In tracks like Mystic Redemption, how do you suppose another element has to enter to change the temperature of the track?
This track’s sonic elements are gently introduced to encourage a sense of drifting towards an unknown mystery. I’m thinking about journeys and the feeling of moving towards an inevitable conclusion. I’m also trying to create a meditative, dreamlike state for people, so it’s important that transitions build not interrupt the experience.
Denser themes that dominate
The Starmaker has a choir ensemble feel, with a drone sound that reverberates with natural elasticity. Elements of the wind and space arresting instruments grace the silence within this song with a specific reason. SOTOYOTO even brings newer, heavier sound for the doomsday like sound that is carried by this track.
Are there specific themes you gravitate towards, post the global event, that has impacted every life in some way?
Making this sort of music is a healing and reflective process in itself. Music helps me work through my own experiences and feelings about how the world is going, and I hope this is shared by others. In my music you’ll find melancholic themes balanced with optimism of spirit, light and dark with a sense of journeying towards something unknown.

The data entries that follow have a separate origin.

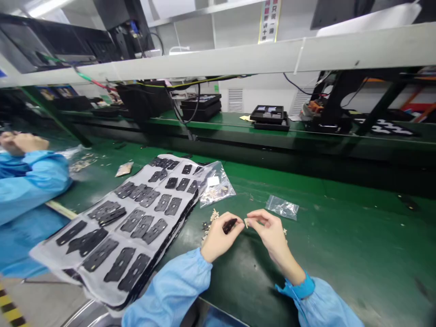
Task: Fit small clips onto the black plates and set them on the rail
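My left hand (pixel 223 234) is closed around a small black part (pixel 229 225), which shows between thumb and fingers. Close beside it, my right hand (pixel 267 229) pinches a small beige piece (pixel 246 223) at its fingertips. The two hands meet over the green bench, and I cannot tell whether the beige piece touches the black part. Partly hidden behind my left hand lies a small pile of beige pieces (pixel 214 215). To the left, a layered white tray sheet (pixel 112 297) carries rows of flat black parts (pixel 100 254).
A clear bag of small pieces (pixel 216 186) overlaps the sheet's right edge. Another clear plastic bag (pixel 282 207) lies beyond my right hand. At the far left a co-worker's blue sleeve (pixel 37 181) rests near the bench. Black trays (pixel 270 117) stand on the back ledge under a white beam (pixel 218 59).
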`<state>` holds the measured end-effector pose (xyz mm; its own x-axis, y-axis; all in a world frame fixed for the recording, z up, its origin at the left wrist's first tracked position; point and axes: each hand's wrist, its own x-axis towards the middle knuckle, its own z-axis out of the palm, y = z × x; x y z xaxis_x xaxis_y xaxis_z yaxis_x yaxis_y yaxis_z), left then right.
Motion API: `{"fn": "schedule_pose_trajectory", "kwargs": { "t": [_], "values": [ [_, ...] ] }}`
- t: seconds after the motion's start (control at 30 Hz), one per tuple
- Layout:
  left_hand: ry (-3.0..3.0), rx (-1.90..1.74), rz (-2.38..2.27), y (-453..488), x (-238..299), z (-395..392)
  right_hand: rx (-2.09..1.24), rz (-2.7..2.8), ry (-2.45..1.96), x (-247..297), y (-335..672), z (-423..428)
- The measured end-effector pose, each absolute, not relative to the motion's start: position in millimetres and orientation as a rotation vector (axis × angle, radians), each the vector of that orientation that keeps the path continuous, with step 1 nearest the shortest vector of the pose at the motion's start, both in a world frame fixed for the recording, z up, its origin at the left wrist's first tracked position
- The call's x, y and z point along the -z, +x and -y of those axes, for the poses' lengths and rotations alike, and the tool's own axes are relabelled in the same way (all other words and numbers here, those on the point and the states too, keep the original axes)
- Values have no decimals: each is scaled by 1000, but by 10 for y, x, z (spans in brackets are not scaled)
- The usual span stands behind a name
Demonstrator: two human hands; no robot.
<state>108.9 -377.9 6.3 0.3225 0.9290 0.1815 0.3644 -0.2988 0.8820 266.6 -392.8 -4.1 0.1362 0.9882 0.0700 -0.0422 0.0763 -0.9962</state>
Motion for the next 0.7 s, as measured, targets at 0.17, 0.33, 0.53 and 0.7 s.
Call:
{"fn": "schedule_pose_trajectory", "kwargs": {
  "t": [0.17,0.33,0.53,0.7],
  "values": [
    [1774,-926,-1036,1589,-84,3767,-944,970,-1220,7,2936,4123],
    [1791,-895,-946,1926,-64,3721,-841,995,-1230,45,3234,4239],
    [1782,-809,-924,2122,39,3689,-823,1131,-1358,123,3450,4332],
    [1760,-750,-912,2096,166,3700,-805,1338,-1416,164,3476,4346]
  ]
}}
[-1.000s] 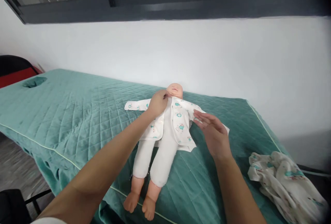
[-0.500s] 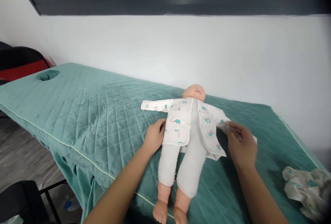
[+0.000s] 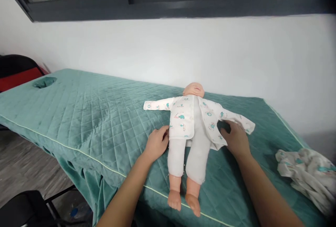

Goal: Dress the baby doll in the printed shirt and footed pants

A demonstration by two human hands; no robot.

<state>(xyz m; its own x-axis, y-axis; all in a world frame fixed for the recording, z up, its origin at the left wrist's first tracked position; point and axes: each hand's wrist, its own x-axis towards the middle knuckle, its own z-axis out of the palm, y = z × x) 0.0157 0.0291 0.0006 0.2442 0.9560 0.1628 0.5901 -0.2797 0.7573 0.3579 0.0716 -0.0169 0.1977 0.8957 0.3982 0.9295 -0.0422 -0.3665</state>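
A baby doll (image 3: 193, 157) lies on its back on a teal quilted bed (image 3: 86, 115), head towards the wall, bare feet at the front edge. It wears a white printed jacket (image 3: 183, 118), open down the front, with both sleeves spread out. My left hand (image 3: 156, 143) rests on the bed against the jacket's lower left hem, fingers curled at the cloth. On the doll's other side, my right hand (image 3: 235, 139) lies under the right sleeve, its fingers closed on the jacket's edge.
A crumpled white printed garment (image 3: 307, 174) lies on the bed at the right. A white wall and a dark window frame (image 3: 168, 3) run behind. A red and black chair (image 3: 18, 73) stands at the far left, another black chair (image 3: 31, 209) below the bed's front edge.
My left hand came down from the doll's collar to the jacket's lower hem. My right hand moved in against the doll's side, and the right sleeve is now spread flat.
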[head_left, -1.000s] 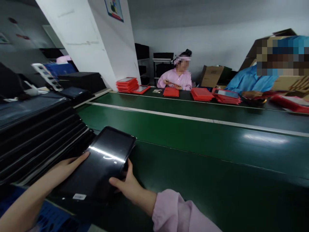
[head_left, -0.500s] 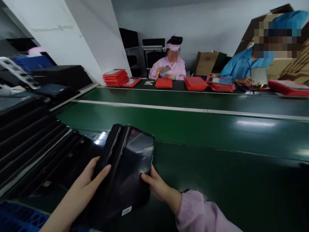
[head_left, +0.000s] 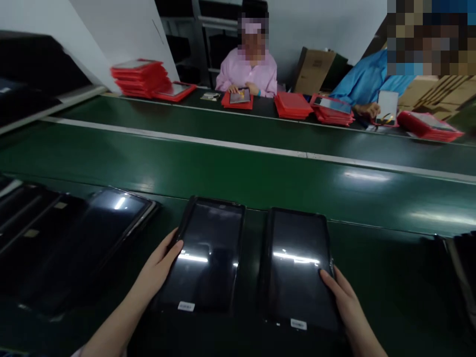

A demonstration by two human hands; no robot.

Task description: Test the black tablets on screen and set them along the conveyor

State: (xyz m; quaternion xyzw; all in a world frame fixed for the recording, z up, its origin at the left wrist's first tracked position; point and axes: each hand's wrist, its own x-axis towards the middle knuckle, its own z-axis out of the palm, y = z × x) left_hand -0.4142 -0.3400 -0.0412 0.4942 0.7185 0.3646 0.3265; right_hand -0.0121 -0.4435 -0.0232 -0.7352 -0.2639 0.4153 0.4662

Hopefully also you’ll hear a palette of emotive sounds and subtle melodies suiting your feelings, whatever they or your situation may be.
Haikub has the most interplay among all the tracks. It has slow vibrations that enter like elements of shock, creating a strange epicentre before they build to an instrumental mélange of sorts. It is truly a narrative in a way, making a theatrical middle that really ties other, more sober elements of the album together.
Dance in a daze
There is a tenacity in Haikub and tracks that slowly culminate with a purpose. How does your creative process revolve around this?
Thanks, that’s a great observation! The rhythmic structure of the track is based around Haiku poetry which uses a repeated rhythmic cadence. The music is built around gradually changing variations of sounds and melodies as it progresses.
I’m also trying to imagine a sense of space and purpose as if walking through a landscape towards somebody, something or somewhere. The actual creative process behind this (and most of my music) is always a surprise to me. I’ll gather together sounds or tones and just let them develop naturally.
SOTOYOTO even brings in monologues for dramatic panache in White Flame Pyre. It is a poetic drift, accompanied by some sci-fi like sounds enveloping the theme. Like an episode of the Twilight Zone, it can unfold into anything it wants to. Dark Introduction comes ironically as the penultimate track. It is a collection of harrowing sounds, and based on your experience, a dive into a different side of yourself.
As Saddest Hill closes this album with the unique sound it has, it is a reminder of what we miss as we take for granted. These are tracks inspired and brought to life by nature. All it take is a fresh perspective. Then we might be able to see another world, that grows from our dreams.